Ó Portugal, hoje és nevoeiro...
É a Hora!
- Fernando Pessoa
Algumas estrofes:
O guardador de rebanhos - V
[...]
Pensar no sentido íntimo das cousas
É acrescentado, como pensar na saúde
Ou levar um copo à água das fontes.
O único sentido íntimo das cousas
É elas não terem sentido íntimo nenhum.
Não acredito em Deus porque nunca o vi.
Se ele quisesse que eu acreditasse nele,
Sem dúvida que viria falar comigo
E entraria pela minha porta dentro
Dizendo-me, Aqui estou!
(Isto é talvez ridículo aos ouvidos
De quem, por não saber o que é olhar para as cousas,
Não compreende quem fala delas
Com o modo de falar que reparar para elas ensina.)
Mas se Deus é as flores e as árvores
E os montes e sol e o luar,
Então acredito nele,
Então acredito nele a toda a hora,
E a minha vida é toda uma oração e uma missa,
E uma comunhão com os olhos e pelos ouvidos.
Mas se Deus é as árvores e as flores
E os montes e o luar e o sol,
Para que lhe chamo eu Deus?
Chamo-lhe flores e árvores e montes e sol e luar;
Porque, se ele se fez, para eu o ver,
Sol e luar e flores e árvores e montes,
Se ele me aparece como sendo árvores e montes
E luar e sol e flores,
É que ele quer que eu o conheça
Como árvores e montes e flores e luar e sol.
E por isso eu obedeço-lhe,
(Que mais sei eu de Deus que Deus de si próprio?).

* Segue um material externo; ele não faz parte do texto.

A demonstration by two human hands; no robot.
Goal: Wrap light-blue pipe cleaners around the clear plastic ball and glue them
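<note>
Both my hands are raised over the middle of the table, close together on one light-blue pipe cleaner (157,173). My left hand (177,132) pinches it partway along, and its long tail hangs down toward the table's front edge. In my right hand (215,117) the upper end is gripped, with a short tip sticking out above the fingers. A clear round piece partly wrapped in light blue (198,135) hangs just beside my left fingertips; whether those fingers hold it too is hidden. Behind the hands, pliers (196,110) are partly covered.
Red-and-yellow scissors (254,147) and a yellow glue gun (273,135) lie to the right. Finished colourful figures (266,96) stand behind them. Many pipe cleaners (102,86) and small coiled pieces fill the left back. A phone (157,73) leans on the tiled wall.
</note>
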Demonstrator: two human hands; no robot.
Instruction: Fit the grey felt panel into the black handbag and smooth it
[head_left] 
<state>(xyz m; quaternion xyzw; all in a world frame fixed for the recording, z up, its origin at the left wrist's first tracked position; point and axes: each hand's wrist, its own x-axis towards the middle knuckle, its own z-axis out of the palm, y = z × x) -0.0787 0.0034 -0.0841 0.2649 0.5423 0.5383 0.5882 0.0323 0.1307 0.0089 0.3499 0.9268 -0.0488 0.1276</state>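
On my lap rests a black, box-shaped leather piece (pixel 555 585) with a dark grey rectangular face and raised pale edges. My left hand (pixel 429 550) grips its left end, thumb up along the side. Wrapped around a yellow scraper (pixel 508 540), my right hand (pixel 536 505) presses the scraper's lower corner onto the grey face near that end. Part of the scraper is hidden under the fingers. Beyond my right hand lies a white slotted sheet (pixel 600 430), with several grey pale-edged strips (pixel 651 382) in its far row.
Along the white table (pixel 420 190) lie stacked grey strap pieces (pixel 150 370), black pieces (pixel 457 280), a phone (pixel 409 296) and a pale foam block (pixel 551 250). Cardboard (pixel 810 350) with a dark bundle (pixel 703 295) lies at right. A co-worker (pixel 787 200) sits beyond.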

Obedeço-lhe a viver, espontaneamente,
Como quem abre os olhos e vê,
E chamo-lhe luar e sol e flores e árvores e montes,
E amo-o sem pensar nele,
E penso-o vendo e ouvindo,
E ando com ele a toda a hora.
- Alberto Caeiro
Passagem das horas
Trago dentro do meu coração, Como num cofre que se não pode fechar de cheio, Todos os lugares onde estive, Todos os portos a que cheguei, Todas as paisagens que vi através de janelas ou vigias, Ou de tombadilhos, sonhando, E tudo isso, que é tanto, é pouco para o que eu quero.
[...]
Viajei por mais terras do que aquelas em que toquei... Vi mais paisagens do que aquelas em que pus os olhos... Experimentei mais sensações do que todas as sensações que senti, Porque, por mais que sentisse, sempre me faltou que sentir E a vida sempre me doeu, sempre foi pouco, e eu infeliz.